In Noord-Holland is al een sterke basis gelegd, waardoor de kwartiermakers minder tijd kwijt zijn aan verkennende gesprekken. „Hier zijn al veel initiatieven van de grond gekomen. Het gaat nu vooral om verdere ondersteuning en het versterken van bestaande structuren,” zegt Blom. In Utrecht bevinden de kwartiermakers zich nog iets meer in de verkennende fase.

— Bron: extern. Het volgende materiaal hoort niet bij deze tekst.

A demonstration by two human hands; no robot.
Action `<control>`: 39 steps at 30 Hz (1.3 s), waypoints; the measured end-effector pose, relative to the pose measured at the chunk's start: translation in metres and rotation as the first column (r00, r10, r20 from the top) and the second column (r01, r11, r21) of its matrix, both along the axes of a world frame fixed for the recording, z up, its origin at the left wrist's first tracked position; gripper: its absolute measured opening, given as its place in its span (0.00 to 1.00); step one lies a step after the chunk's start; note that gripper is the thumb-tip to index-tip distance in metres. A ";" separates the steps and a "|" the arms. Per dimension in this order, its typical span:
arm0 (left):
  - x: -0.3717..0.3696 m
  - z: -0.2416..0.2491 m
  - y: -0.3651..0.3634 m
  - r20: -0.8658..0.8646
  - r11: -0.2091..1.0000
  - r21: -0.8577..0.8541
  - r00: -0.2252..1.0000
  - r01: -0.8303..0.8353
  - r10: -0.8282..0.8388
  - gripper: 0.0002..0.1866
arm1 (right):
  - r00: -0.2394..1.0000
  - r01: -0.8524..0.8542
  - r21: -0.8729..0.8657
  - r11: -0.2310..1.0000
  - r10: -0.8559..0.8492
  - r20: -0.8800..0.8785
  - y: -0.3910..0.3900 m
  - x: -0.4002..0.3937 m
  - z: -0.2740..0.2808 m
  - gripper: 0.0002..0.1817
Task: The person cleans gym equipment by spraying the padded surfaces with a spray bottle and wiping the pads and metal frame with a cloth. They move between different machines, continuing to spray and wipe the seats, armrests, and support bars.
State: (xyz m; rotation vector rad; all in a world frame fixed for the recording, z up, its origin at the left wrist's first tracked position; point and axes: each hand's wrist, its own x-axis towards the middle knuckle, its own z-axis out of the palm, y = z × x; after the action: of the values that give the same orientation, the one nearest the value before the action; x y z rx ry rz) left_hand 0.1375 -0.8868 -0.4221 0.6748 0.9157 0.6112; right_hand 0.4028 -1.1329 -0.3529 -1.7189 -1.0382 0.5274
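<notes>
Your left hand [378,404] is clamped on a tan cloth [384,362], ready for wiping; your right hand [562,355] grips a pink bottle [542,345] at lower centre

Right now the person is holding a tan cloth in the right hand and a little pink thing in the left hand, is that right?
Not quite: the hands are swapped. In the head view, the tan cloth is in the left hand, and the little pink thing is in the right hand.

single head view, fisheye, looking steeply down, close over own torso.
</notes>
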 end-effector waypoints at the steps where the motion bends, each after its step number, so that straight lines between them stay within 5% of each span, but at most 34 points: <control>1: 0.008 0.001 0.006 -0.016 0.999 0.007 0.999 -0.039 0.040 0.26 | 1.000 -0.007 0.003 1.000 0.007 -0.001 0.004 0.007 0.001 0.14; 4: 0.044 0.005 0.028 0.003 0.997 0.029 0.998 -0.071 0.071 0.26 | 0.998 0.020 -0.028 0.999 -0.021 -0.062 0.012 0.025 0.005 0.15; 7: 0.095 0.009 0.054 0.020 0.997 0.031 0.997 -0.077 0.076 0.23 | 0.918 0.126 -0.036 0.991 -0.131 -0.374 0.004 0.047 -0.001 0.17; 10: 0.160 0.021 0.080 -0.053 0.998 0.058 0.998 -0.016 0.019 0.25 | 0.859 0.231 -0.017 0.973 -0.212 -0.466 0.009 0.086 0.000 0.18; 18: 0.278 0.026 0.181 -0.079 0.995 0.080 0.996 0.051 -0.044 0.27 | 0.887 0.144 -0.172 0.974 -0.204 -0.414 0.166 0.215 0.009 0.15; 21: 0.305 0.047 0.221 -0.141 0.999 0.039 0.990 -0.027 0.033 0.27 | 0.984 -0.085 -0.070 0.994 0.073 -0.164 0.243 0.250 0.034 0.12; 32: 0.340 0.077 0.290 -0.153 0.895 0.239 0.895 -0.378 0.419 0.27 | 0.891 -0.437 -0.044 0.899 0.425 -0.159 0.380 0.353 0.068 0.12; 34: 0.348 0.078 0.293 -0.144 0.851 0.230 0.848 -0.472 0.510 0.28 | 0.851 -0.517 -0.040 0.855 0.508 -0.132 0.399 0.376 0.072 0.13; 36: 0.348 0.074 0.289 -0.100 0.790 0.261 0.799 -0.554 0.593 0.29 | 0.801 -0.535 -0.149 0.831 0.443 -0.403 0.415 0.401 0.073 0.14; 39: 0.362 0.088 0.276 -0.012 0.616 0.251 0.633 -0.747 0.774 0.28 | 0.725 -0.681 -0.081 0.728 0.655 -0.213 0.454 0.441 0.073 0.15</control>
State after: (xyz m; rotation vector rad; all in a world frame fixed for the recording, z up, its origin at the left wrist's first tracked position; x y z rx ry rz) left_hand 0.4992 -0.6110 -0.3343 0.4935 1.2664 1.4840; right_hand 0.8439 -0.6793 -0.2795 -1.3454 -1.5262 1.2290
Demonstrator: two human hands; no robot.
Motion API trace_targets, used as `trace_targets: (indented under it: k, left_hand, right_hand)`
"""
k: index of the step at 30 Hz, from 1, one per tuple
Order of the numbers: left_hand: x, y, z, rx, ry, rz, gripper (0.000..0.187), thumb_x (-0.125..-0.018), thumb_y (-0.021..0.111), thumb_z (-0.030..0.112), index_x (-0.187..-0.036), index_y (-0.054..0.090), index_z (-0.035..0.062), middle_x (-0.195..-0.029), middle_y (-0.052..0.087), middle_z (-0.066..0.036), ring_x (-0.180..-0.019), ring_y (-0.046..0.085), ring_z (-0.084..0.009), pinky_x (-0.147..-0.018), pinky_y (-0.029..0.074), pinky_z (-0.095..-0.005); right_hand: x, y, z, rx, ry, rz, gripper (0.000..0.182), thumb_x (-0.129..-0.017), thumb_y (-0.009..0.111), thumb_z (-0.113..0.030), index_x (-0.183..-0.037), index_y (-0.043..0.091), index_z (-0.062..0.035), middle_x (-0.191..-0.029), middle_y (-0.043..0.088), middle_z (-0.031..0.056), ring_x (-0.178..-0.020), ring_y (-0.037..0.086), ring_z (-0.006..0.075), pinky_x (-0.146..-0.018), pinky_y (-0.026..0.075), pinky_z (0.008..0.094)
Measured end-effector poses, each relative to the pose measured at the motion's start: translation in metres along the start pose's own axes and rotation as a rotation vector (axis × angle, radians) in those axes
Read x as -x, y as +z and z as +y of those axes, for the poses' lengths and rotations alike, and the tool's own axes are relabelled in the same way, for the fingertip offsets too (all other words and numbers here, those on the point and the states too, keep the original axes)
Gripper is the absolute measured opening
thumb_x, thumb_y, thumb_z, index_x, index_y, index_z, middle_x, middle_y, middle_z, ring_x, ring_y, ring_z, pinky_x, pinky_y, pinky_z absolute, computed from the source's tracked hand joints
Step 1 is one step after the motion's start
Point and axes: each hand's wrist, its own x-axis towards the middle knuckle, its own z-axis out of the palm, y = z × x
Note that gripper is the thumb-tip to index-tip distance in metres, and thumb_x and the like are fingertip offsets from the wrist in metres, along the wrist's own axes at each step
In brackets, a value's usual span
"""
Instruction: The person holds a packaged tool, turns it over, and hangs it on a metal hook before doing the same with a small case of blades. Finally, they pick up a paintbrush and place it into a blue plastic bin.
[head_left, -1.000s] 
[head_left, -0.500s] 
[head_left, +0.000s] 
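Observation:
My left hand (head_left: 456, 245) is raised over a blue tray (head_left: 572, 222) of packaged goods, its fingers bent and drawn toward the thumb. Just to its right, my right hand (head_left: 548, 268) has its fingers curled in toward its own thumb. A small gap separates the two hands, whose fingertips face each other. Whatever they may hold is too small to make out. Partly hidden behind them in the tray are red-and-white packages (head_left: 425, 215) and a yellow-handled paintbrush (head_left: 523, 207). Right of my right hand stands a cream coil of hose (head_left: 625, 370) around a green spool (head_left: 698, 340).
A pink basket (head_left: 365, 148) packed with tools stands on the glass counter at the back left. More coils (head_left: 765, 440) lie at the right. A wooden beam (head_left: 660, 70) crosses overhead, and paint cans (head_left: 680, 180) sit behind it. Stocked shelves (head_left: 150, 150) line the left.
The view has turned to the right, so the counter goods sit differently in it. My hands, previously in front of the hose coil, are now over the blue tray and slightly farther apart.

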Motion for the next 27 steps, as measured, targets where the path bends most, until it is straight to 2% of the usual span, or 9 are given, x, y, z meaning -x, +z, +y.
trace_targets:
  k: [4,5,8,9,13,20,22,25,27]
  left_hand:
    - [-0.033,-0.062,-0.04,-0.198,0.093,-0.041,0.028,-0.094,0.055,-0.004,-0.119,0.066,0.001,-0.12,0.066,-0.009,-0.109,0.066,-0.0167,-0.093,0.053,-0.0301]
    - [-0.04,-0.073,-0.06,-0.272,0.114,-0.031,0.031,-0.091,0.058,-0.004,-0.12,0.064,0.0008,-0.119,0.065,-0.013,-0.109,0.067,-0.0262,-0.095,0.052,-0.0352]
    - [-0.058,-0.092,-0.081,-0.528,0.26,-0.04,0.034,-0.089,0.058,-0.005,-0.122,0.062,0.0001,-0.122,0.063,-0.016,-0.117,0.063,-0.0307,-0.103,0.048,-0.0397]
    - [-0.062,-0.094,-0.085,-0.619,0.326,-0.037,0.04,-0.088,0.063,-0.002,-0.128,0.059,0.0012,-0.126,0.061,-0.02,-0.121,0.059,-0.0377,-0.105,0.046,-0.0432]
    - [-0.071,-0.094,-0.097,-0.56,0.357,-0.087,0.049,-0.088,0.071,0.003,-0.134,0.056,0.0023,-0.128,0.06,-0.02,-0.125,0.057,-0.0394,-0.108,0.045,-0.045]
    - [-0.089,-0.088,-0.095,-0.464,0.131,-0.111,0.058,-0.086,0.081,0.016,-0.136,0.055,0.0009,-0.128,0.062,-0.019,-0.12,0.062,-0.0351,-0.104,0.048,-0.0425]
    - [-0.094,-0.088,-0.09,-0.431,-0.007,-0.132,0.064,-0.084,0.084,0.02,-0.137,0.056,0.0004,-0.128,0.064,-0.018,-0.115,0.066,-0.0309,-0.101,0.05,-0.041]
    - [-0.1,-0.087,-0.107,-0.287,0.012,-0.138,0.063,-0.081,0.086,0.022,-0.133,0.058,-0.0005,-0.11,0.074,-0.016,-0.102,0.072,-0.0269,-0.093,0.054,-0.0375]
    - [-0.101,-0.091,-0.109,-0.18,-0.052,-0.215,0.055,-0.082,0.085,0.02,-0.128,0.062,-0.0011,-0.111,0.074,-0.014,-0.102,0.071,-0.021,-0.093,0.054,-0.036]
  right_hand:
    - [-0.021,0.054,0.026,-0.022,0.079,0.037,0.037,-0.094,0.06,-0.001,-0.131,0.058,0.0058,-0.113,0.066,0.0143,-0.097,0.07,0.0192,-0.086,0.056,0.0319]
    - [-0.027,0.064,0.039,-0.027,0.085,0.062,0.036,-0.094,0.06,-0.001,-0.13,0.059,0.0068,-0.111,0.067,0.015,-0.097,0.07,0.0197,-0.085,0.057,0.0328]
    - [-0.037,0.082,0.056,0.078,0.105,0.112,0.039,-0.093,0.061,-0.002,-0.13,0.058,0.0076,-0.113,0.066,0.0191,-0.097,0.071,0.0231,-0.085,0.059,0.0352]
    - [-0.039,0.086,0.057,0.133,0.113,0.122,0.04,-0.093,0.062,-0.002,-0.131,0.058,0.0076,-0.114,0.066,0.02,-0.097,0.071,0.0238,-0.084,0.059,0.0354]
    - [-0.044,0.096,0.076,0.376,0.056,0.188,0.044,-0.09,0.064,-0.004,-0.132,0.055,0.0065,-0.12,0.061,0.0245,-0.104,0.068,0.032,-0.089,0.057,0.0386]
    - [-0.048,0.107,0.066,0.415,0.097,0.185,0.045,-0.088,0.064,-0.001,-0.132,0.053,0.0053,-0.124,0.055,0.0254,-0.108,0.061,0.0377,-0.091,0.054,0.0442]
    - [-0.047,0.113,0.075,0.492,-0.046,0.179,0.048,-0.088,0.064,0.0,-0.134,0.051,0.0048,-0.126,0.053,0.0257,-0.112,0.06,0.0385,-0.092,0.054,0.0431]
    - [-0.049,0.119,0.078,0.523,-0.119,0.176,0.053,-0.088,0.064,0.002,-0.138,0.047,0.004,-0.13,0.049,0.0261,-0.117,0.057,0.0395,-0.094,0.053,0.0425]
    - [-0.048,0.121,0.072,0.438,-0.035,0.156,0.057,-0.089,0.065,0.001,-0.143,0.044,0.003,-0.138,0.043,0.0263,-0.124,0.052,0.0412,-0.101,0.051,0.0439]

Daarnaast richt de bioregio zich op het verbeteren van de lokale sourcing in Utrecht. „Utrecht heeft een gevarieerd agrarisch landschap, met veenweidegebieden voor melkvee, fruitteelt en veel tuinderijen,” zegt Blom. „Hoewel het biologische areaal hier al boven het landelijk gemiddelde ligt, kan de verbinding met de markt nog beter.” Kraaijvanger vult aan: „Het samenbrengen van bioboeren en in kaart brengen wat zij nodig hebben om hun aanbod te vergroten, is een van onze belangrijkste taken.”
Passie voor biologisch
De beide kwartiermakers hebben een sterke persoonlijke betrokkenheid bij biologisch. Blom werkt bij Bionext en heeft veel ervaring met wetgeving en internationale ontwikkelingen. Ze ziet in andere Europese landen hoe er flink wordt geïnvesteerd in lokale ketens en vindt het inspirerend om te zien dat Nederland nu ook die richting op gaat. Kraaijvanger heeft een achtergrond in bedrijfskunde en begon zijn carrière in de supermarktwereld. Later verschoof zijn focus naar de biologische keten, met ervaring bij Udea, ZLTO en een biologische bakkerij. „Ik ben gegrepen door het idee van weten waar je eten vandaan komt,” vertelt hij. „Ik heb een grote verduurzamingsambitie en geloof dat biologisch een krachtig en betrouwbaar keurmerk is.”
Dit komende jaar zal de bioregio Utrecht en Noord-Holland zich verder ontwikkelen. Door samenwerking te stimuleren, beleidsmatige ondersteuning te bieden en consumentenbewustzijn te vergroten, hopen de kwartiermakers biologisch een steviger fundament te geven.